You know when you look back on your life and realize that there was a certain event that was a turning point for you, your purpose, your life? An event that made everything fall into place and gave your life meaning?
That moment for me was when I had you. My perspective changed from selfish to serving. I could see my own heart living and breathing outside my own body. It was thrilling, it was terrifying, it filled me with love and it hurt at the same time. I knew with each birth that the special moments we shared being one body would never be the same. They would change day to day and I would never be able to hold on to those special moments that ran through my fingers like water. So fast, you've grown so damn fast. I never thought 17 years could pass in a blink of an eye, but here I am, the mother of a 17 year old boy. A man, you tell me.
Yesterday afternoon you listed all the things you can now do without me or my permission: buy spray paint (the son of a crafter for sure!), go to a rated R movie, get married, work full time... The list went on and on. I laughed with you, but it hurt my heart too, because I know that in order to do this job right you have to leave me. You has to go out into the world and buy spray paint for yourself!

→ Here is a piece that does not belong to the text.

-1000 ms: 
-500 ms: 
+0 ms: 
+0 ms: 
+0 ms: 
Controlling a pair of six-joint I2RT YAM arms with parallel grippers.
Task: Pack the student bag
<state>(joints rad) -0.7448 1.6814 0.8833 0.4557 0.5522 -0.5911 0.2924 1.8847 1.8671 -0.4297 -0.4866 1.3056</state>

I think about how fast the last 17 years has passed and I'm not ready. I'm not ready for you to buy spray paint yet! I have such a short time left with you before you goes off to college and every day that passes is one more day down. If 17 years went by in a blink, what am I supposed to do with a year and a half left?? Will my heart swell as you set off on your own or will it break?
This little baby I held in my arms (you) gave my life purpose. I was put on this earth to create and raise you 3 beautiful boys and it all started with you, my first one. You let me know I could do it and were patient with me as I learned. I love with all my heart.
Happy birthday, Jaker Baker, I am so proud God chose me to be your mom and you to be my son. You make me proud every day and I cannot wait to see what life has in store for your next 17 years.